I want to connect to the hive service in an MIT kerberos authenticated cloudera hadoop server. I am using a Python script which is hosted on a windows server with no kerberos installed. I am using a conda environment with Python 3.9.7 and Pyhive 0.6.5. As the windows server does not have a kerberos client, I have copied the krb5.conf and keytab files from the cloudera server to my windows server, renamed krb5.conf to krb5.ini, and added their paths to environment variable
from pyhive import hive
import os
os.environ['KRB5_CONFIG'] = 'PATH\TO\krb5.ini'
os.environ['KRB5_CLIENT_KTNAME'] = 'PATH\TO\hive.service.keytab'
conn = hive.Connection(host="some-ip-address", port=4202, auth='KERBEROS', kerberos_service_name='hive')
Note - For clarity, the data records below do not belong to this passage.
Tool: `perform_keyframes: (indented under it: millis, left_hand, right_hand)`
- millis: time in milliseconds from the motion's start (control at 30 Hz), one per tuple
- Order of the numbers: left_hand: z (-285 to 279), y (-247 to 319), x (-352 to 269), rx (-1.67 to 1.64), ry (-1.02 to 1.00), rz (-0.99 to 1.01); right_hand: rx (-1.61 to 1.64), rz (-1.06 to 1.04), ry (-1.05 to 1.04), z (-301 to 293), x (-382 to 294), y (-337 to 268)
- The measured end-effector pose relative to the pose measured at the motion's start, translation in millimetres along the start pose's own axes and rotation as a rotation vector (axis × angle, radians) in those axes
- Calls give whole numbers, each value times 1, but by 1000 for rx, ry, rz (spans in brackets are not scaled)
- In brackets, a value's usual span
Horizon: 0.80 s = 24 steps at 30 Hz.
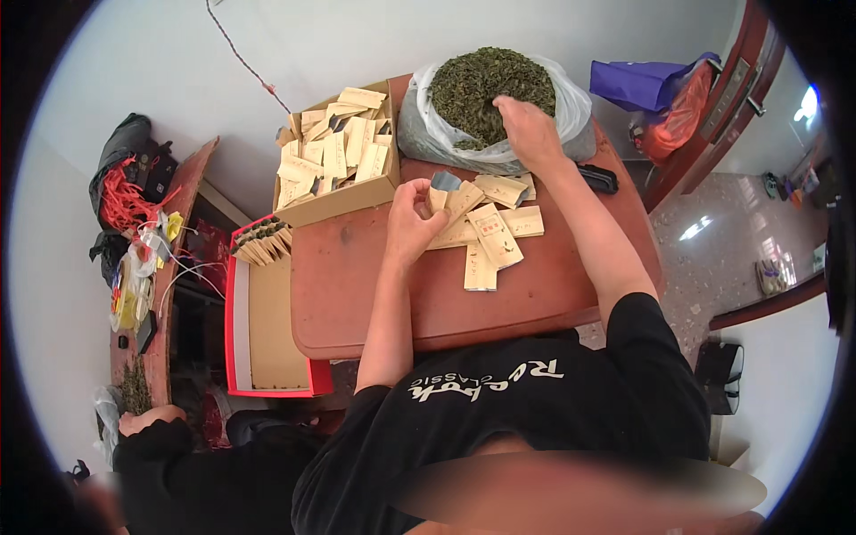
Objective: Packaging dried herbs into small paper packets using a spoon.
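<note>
My left hand (416, 224) grips a small paper packet (438, 199) whose mouth stands open, with its dark silvery lining showing. Around and beneath it, on the red-brown table (374, 294), several flat tan packets (495, 235) overlap. Beyond them a clear plastic bag (572, 100) holds a large heap of dried green tea leaves (461, 93). My right hand (528, 130) is at the hollow in the middle of the heap, its fingertips against the leaves; whether it holds any cannot be told. A cardboard box (341, 210) full of tan packets (334, 154) stands left of the bag.
A red-edged carton (277, 328) with upright packets (262, 242) adjoins the table's left edge. A black object (597, 179) lies right of the bag. Another person's hand (152, 418) is near dried leaves at lower left. Purple (642, 83) and red bags hang by the door.
</note>
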<state>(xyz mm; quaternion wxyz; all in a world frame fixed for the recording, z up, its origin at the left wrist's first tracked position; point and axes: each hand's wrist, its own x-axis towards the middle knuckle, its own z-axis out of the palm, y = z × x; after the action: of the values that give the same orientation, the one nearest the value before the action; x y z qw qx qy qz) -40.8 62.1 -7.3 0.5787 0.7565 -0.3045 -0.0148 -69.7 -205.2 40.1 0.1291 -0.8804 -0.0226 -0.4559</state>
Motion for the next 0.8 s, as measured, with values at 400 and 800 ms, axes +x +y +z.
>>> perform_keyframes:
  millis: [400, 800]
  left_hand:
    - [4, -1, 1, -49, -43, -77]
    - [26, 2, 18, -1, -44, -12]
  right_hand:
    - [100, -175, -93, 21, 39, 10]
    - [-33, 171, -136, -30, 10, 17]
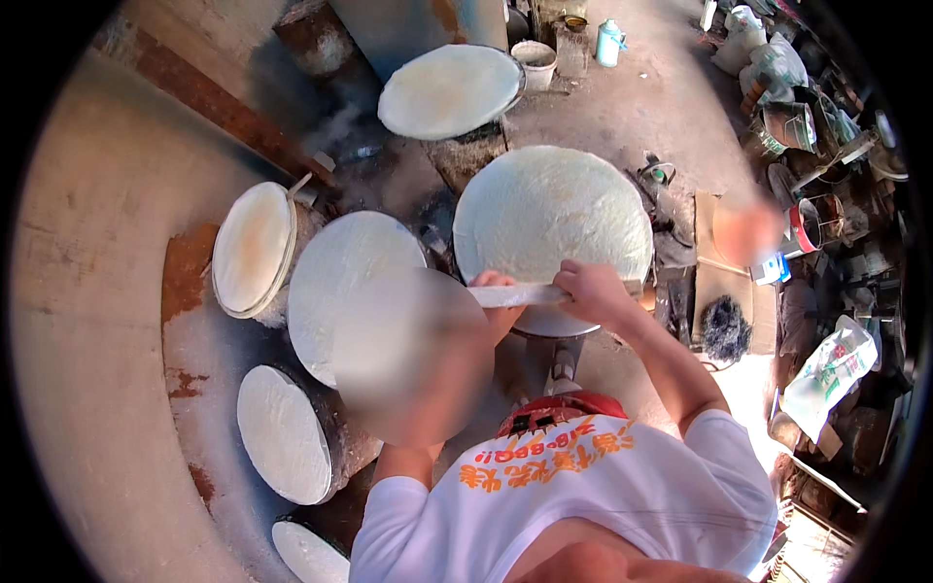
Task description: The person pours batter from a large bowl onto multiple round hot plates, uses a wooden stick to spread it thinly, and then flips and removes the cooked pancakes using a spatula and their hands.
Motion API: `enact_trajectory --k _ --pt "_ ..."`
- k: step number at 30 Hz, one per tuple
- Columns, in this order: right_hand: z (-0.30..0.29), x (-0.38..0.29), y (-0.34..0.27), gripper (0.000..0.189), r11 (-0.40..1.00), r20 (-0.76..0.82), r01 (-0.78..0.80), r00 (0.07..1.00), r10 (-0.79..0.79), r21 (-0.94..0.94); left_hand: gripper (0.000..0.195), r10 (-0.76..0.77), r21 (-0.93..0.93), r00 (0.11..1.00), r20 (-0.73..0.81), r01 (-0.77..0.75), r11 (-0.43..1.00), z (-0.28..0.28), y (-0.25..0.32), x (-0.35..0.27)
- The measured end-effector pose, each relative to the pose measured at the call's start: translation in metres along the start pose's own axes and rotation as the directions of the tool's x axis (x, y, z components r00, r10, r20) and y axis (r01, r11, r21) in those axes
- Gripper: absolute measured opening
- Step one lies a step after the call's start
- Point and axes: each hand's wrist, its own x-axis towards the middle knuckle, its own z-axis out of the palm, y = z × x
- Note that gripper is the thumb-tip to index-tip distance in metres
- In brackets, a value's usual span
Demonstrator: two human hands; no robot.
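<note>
Both of my hands grip a long, pale bar (521,294) that lies across the near part of a large round pan (554,208), whose top is covered with a whitish layer. My right hand (589,290) is closed over the bar, right of its middle. Towards the bar's left end, my left hand (501,306) has its fingers curled around it, partly hidden by a blurred patch. Just left stands another round disc with a pale surface (350,277), also partly blurred. Whether the layers are batter or something else, I cannot tell.
More pale round discs stand around: one at the back (448,91), others at the left (255,251) and lower left (284,437). A white bucket (536,65) and a blue thermos flask (609,44) stand behind. Cardboard (718,291), bags and metal clutter line the right; a curved wall bounds the left.
</note>
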Motion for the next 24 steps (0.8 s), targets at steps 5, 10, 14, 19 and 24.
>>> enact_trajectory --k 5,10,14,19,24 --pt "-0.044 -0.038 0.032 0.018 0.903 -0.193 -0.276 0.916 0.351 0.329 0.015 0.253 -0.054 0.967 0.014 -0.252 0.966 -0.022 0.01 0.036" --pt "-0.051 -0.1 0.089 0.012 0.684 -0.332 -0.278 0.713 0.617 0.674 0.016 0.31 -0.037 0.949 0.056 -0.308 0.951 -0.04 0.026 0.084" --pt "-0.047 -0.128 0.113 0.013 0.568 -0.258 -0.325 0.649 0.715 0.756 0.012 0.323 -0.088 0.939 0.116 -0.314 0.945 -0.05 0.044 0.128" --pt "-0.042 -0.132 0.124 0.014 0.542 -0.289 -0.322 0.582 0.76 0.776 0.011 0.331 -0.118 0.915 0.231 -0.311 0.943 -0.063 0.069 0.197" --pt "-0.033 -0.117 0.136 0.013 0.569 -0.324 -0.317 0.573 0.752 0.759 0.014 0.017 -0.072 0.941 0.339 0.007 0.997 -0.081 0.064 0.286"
It failed to connect. Below is the error message
(myenv) C:\Users\myname\Desktop>python hivetest.py
Traceback (most recent call last):
File "C:\Users\myname\Desktop\hivetest.py", line 34, in <module>
hiveconn=hive.Connection(host="some-ip-address",port=4202, auth='KERBEROS', kerberos_service_name='hive')
File "C:\Users\myname\AppData\Local\conda\conda\envs\myenv\lib\site-packages\pyhive\hive.py", line 243, in __init__
self._transport.open()
File "C:\Users\myname\AppData\Local\conda\conda\envs\myenv\lib\site-packages\thrift_sasl\__init__.py", line 84, in open
raise TTransportException(type=TTransportException.NOT_OPEN,
thrift.transport.TTransport.TTransportException: Could not start SASL: b'Error in sasl_client_start (-4) SASL(-4): no mechanism available: Unable to find a callback: 2'
When the hadoop server was not kerberos authenticated, I was able to connect to the hive service with this line
conn = hive.Connection(host="ip-address", port=4202, username="some-user", auth="NONE")
I removed the lines to add the paths to environment variables just to check whether it would result in a new error message, but the error was the same as shared above.
Pyhive's connection class uses a lot of parameters for initialization, one of them is a configuration parameter. I tried the configs like these, but none of them worked and failed with the same error message.
config1={
'hive.metastore.client.principal':'MYNAME@HADOOP.COM',
'hive.metastore.sasl.enabled': 'true',
'hive.metastore.client.keytab': 'PATH\\TO\\keytab',
}
hiveconn=hive.Connection(host="some-ip",port=4202, auth='KERBEROS', kerberos_service_name='hive', configuration=config1)
config2={
'hive.server2.authentication.kerberos.principal':'MYNAME@HADOOP.COM',
'hive.server2.authentication.kerberos.keytab': 'PATH\\TO\\keytab',
}
hiveconn=hive.Connection(host="some-ip",port=4202, auth='KERBEROS', kerberos_service_name='hive', configuration=config2)
Am I doing something wrong with the prerequisites to make this connection irrespective of Python library? Is it mandatory to install a kerberos client on a server before making connection to another kerberos authenticated hadoop server?